With a decisive military operation in the tribal areas speculated in the upcoming days, Iqbal sees the recent spate of attacks "as a well thought strategy by the Taliban to pre-empt the military offensives".

Ayesha Siddiqa, security analyst, told iANS: "The terrorists are not looking for a political change or were never after getting rid of the Musharraf government. Their discourse for change is violence, not electoral politics."

While the attacks have become deadlier and sophisticated, what is befuddling is the shift in their targets.

Last year the targets were security forces and the army. Now these include civilians. The latest attack on the tribal gathering suggests the militants do not care to honour the tribal code.

The attacks have also exposed the limitations of the law enforcement agencies and the intelligence outfits in identifying or cracking down on them.

The wave of suicide bombings in Pakistan was a tactic that the homegrown breed of militants learnt from Iraqi and Afghan insurgents against foreign aggressors.

It began in 2002, in the aftermath of the US-led invasion on Iraq. It was clearly in retaliation to Pakistan fighting the proxy war for the US against terror.

These attacks reached alarming heights with 56 such incidents last year, killing security forces and civilians and bringing the death toll to almost 500.

Since the beginning of 2008, over a dozen such attacks have taken the death toll to 200 people.

For the rise in such violent attacks, analysts point fingers variously at the state and Pakistan's intelligence agencies that have long been known to nurture jihadi outfits since the 1980s.

To that of nurturers, Iqbal adds the US and Saudi Arabia "to fight against the Soviets in Afghanistan". After the Soviet Union disintegrated, Pakistan was left alone to face the jihadi culture, he said.

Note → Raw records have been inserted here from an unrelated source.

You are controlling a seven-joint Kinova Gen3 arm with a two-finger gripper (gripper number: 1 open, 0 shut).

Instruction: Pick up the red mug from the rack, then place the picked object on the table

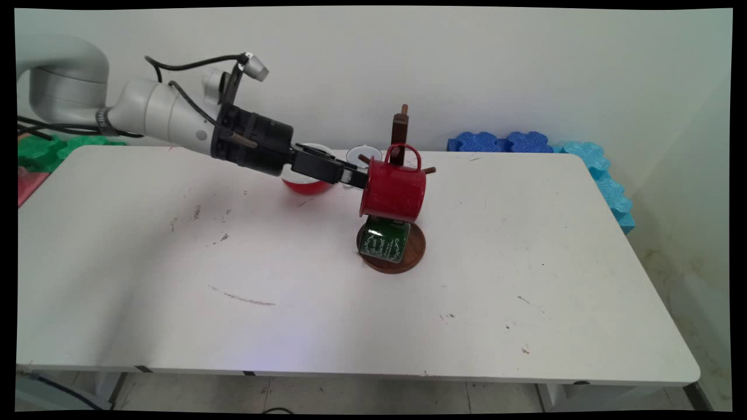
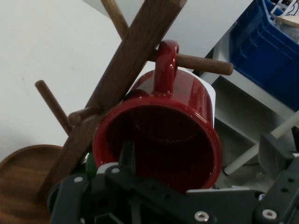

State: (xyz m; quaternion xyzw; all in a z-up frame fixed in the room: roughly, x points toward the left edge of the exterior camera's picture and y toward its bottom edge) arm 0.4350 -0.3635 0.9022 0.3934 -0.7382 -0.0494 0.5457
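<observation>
White matte table (image 1: 175, 303) | gripper (image 1: 357, 178) pinching glossy red enamel mug's (image 1: 394, 189) rim | wooden peg rack (image 1: 400, 131) behind

My gripper (image 1: 357, 177) has its fingertips hidden against the red mug's (image 1: 394, 189) rim in the main view, and in the hand view my linkage is cut off by the bottom edge. The red mug covers most of the wooden mug tree's (image 1: 400, 128) post and the top of the green mug (image 1: 383, 240). My arm hides part of a red bowl (image 1: 306, 186) at centre frame. A small white object (image 1: 363, 155) behind is too small to identify.
</observation>
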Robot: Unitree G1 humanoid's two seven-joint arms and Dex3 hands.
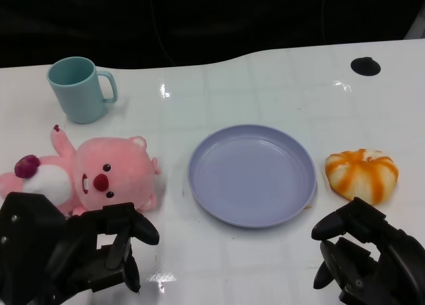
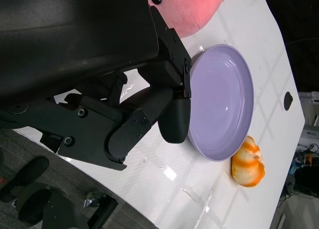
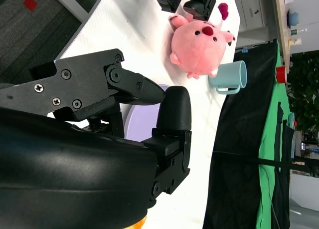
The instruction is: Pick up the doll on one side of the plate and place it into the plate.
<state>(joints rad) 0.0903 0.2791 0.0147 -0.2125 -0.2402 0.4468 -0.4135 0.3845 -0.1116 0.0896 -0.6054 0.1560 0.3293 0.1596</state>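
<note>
A pink plush doll (image 1: 99, 172) lies on its back left of the lavender plate (image 1: 252, 175), which has nothing in it. My left hand (image 1: 73, 252) hovers just in front of the doll, fingers apart, holding nothing. Near the table's front right edge my right hand (image 1: 368, 252) is also empty with its fingers spread, in front of an orange-and-white plush bun (image 1: 362, 174). The left wrist view shows the hand (image 2: 124, 104) above the table, with the plate (image 2: 224, 99), doll (image 2: 194, 9) and bun (image 2: 247, 164) beyond. The right wrist view shows the doll (image 3: 199, 49) past my right hand (image 3: 149, 119).
A teal mug (image 1: 80, 89) stands behind the doll at the back left, and also shows as the mug (image 3: 232, 77) in the right wrist view. A black round spot (image 1: 365, 66) marks the table's far right. The table's far edge meets a dark backdrop.
</note>
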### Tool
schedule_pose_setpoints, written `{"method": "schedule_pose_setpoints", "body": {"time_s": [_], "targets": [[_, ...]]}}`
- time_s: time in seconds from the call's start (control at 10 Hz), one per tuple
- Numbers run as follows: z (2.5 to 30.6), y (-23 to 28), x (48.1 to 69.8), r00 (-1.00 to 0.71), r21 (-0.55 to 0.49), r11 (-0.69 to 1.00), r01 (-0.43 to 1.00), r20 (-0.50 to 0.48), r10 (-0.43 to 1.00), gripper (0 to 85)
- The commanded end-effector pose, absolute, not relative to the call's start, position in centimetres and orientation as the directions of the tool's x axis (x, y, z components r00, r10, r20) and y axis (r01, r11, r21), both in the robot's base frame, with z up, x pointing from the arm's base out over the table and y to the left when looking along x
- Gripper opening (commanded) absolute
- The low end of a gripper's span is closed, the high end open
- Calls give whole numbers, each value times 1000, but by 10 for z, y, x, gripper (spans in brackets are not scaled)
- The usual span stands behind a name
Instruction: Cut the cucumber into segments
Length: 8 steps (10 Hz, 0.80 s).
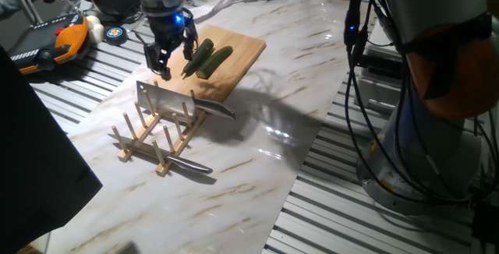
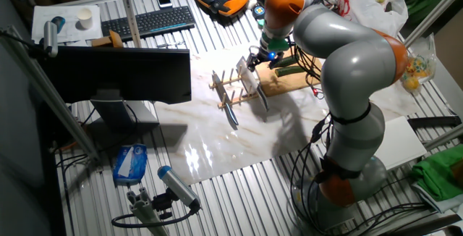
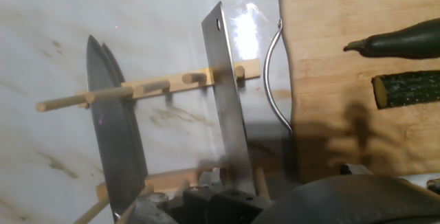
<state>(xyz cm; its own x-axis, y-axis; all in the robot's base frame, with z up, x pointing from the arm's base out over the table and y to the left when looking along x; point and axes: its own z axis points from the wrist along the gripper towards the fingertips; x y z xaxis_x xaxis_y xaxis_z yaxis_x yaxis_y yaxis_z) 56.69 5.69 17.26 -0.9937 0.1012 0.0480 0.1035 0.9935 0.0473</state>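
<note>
So the gripper [image 1: 171,55] hangs over the left edge of the wooden cutting board [image 1: 242,51], fingers pointing down and set apart with nothing between them, blue light glowing on the wrist. The cucumber [image 1: 207,58] is two dark green lengths lying side by side near the middle of the board, at about 3 o'clock from the gripper and close to it but not touching. In the hand view one piece shows a pale cut end [image 3: 380,92], while the other tapers to a stem tip [image 3: 354,45].

At roughly 6 o'clock from the gripper sits a wooden peg rack [image 1: 160,137] on the marble-look tabletop [image 1: 257,176]. A cleaver [image 1: 168,98] stands upright in the rack, its handle poking out to the right, and a slimmer knife [image 1: 187,163] rests at the rack's near end. From the hand view there might be two thin blades stacked together, hard to say.

The other fixed view mostly shows the arm [image 2: 347,55] bent over the board.
</note>
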Motion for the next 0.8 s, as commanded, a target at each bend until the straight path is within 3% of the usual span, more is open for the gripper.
{"method": "schedule_pose_setpoints", "body": {"time_s": [0.0, 0.7], "targets": [[170, 56, 569, -994, 48, 994, 102, 45, 100, 850], [140, 61, 580, -995, 89, 992, 91, 48, 87, 850]]}}
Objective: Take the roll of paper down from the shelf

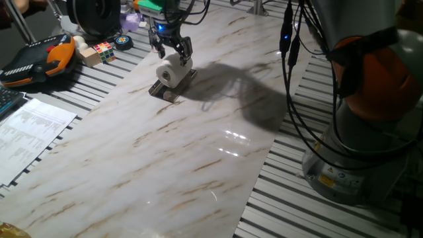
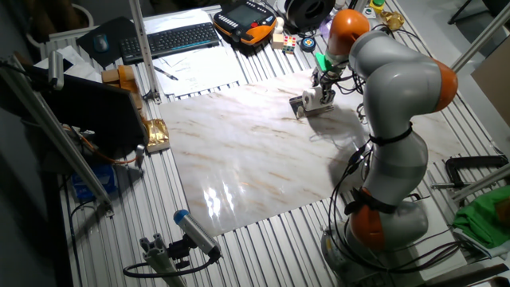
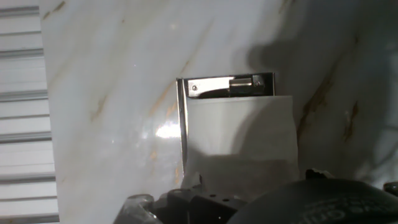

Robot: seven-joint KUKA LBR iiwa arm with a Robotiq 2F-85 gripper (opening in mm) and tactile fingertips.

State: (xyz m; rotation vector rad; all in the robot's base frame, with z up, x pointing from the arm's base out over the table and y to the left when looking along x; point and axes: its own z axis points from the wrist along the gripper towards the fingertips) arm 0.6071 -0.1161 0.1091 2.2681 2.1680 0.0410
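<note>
The roll of paper (image 1: 170,72) lies on its side on top of the shelf (image 1: 172,86), a low dark rack that sits on the marble-patterned board (image 1: 198,152) near its far edge. One round end of the roll, with the hollow core showing, faces the camera in one fixed view. The gripper (image 1: 172,51) hangs straight above the roll, its fingers pointing down and reaching the upper part of the roll; whether they are pressing on it or merely close beside it cannot be told from here.

In the other fixed view the arm (image 2: 398,96) bends over from its base at the near right edge of the table, and the gripper (image 2: 322,82) sits over the white roll (image 2: 310,100) on the shelf (image 2: 316,108).

The hand view looks down on the roll (image 3: 239,134) as a white block filling the middle, with the shiny metal frame of the shelf (image 3: 205,87) showing beyond it and along its left side. The fingertips are not visible there

Beyond the board lie a coloured puzzle cube (image 1: 104,50) and an orange and black handheld controller (image 1: 39,58)
</note>
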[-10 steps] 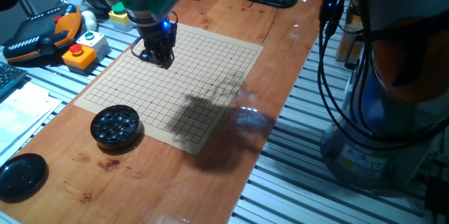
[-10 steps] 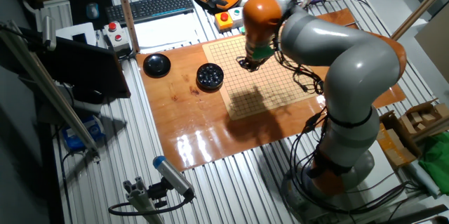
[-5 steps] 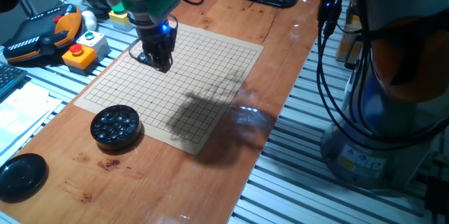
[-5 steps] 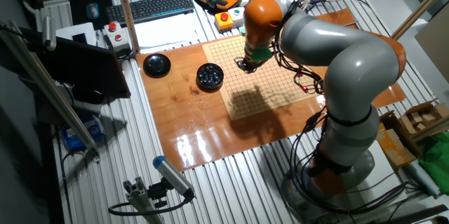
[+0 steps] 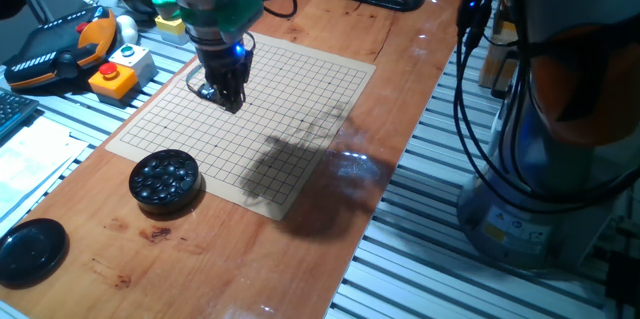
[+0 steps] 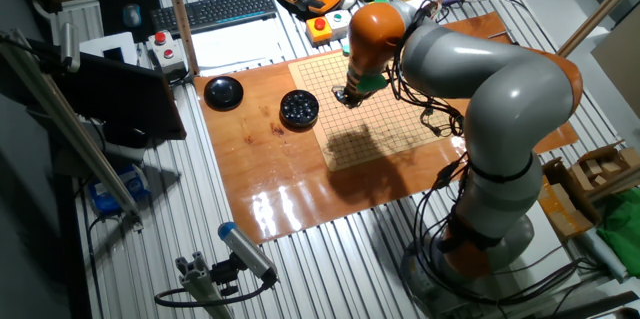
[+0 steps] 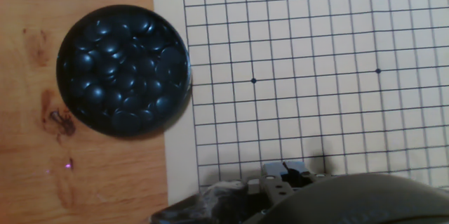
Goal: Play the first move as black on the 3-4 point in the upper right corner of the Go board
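My gripper (image 5: 229, 97) hangs fingers-down low over the far left part of the Go board (image 5: 300, 79). It also shows in the other fixed view (image 6: 347, 96). Its fingers stand close together. In the hand view a small dark black stone (image 7: 285, 169) shows between the grey fingertips at the bottom edge, over the board's grid (image 7: 316, 41). No stone lies on any crossing that I can see. The 3-4 point is unmarked, and I cannot tell which crossing it is.
A round black bowl of stones (image 5: 165, 177) sits on the wooden table by the board's near left corner, seen too in the hand view (image 7: 123, 71). Its black lid (image 5: 30, 249) lies further left. A yellow button box (image 5: 115, 71) and a teach pendant (image 5: 60, 49) stand behind.
My gripper has shifted a short way across the board, toward the near side in the first fixed view. Bowl, lid and board have not moved.
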Available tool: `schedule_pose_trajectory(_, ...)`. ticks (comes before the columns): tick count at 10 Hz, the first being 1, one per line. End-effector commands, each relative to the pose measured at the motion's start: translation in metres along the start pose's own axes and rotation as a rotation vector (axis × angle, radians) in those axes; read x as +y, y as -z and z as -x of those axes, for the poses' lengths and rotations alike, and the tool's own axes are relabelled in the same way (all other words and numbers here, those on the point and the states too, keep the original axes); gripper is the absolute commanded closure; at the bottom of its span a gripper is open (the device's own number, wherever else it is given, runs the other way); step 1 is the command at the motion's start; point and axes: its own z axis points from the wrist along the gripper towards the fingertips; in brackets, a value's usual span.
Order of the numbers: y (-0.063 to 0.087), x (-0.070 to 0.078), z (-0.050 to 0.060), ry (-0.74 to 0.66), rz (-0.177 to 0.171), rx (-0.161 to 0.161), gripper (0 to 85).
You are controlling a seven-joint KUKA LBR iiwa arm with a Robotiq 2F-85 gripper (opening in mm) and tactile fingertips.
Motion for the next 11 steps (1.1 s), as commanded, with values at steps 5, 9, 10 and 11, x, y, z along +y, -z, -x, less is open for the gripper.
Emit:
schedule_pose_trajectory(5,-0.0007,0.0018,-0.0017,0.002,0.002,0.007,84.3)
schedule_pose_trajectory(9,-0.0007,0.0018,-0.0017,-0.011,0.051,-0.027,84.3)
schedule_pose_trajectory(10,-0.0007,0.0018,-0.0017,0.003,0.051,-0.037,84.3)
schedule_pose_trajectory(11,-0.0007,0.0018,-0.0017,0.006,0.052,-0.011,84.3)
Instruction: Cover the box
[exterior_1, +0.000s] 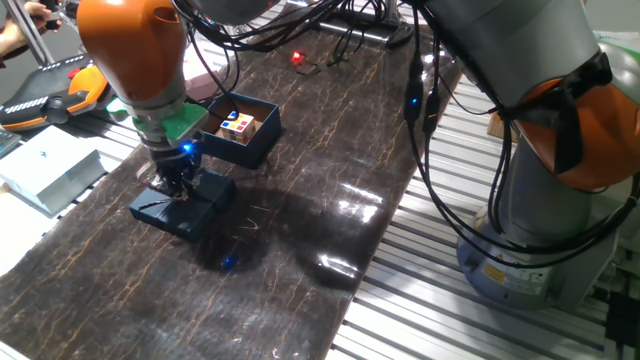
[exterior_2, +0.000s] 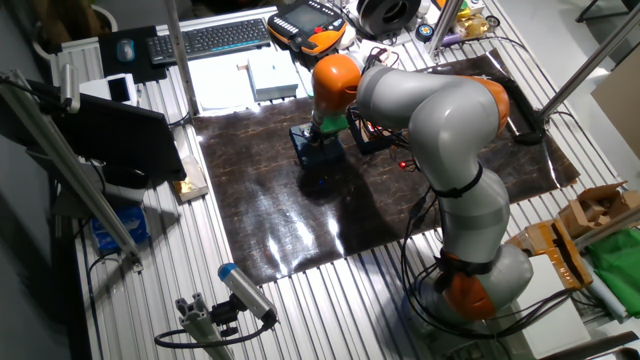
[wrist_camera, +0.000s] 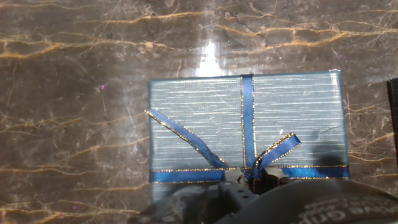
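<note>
The flat navy lid (wrist_camera: 249, 124) with a blue ribbon bow lies on the dark marble-patterned mat, and it also shows in one fixed view (exterior_1: 200, 205). My gripper (exterior_1: 175, 188) is down on it, fingers together at the bow near the lid's edge. They appear shut on the ribbon, and the lid still rests on the mat. The box (exterior_1: 252, 140), deep-walled and dark navy, stands open just behind and to the right of the lid, with a small multicoloured cube (exterior_1: 238, 124) inside. In the other fixed view the lid (exterior_2: 312, 150) sits under my hand.
A pale box (exterior_1: 50, 168) lies off the mat at the left. An orange-and-black teach pendant (exterior_1: 60, 92) is behind it. A small red item (exterior_1: 298, 58) and cables lie at the mat's far end. The arm's base (exterior_1: 545, 210) stands on the slatted table at the right.
</note>
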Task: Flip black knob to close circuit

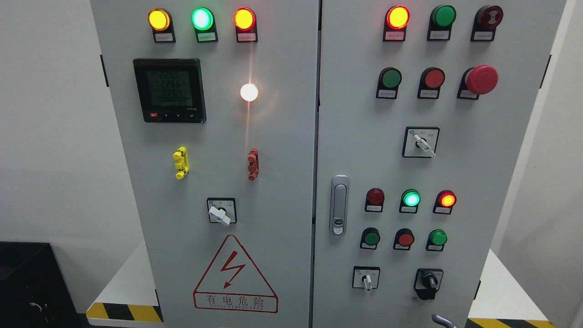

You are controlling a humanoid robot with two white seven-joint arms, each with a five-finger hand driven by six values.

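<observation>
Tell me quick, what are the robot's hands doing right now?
Left hand: not in view.
Right hand: only a small grey tip shows at the bottom edge, below the black knob; cannot tell whether it is open or closed.

Knob (428,281) low on right door (501,182), meter (169,90) high on left door (282,182), handle (339,205) between

An industrial electrical room or training lab: a grey two-door control cabinet (282,136) fills the frame with indicator lamps (202,18), a digital meter (169,89), selector switches, a lightning warning triangle (235,275), and hazard-striped floor edging (123,312) at lower left
</observation>
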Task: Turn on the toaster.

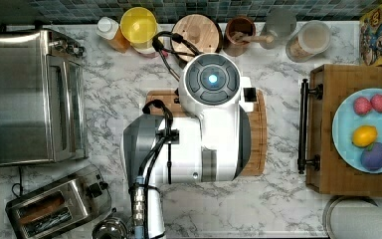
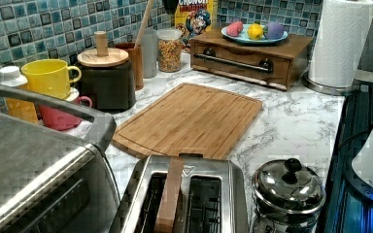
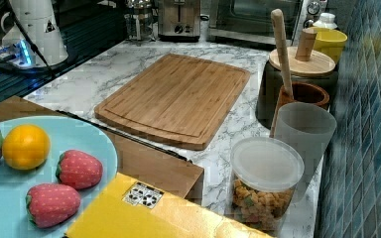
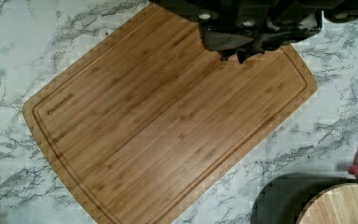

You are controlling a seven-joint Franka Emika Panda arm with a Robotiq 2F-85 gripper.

The increased number of suicide attacks on armed forces and ISI personnel, involving local Taliban and some of mainland militant groups, show that Pakistani intelligence has lost its control over these groups.

"You create a monster and then you live with the monster for a long time to come. Unfortunately, our future is full of monsters, with or without Musharraf," admits Najam.

The solution, as Najam sees, is not a "short-term fix" and needs a long-term strategy.

"The question is whether we have the sagacity to ride out the getting worse part without losing our cool."

"In order to combat this menace we have to remove the conditions in which someone can be convinced to blow himself up for a cause - any cause. This change does not happen overnight," suggests Najam.

Iqbal is of the view that the role of religious scholars cannot be undermined. "They should come forward to condemn it," adding: "Above all, collateral damage during military operations must be minimized."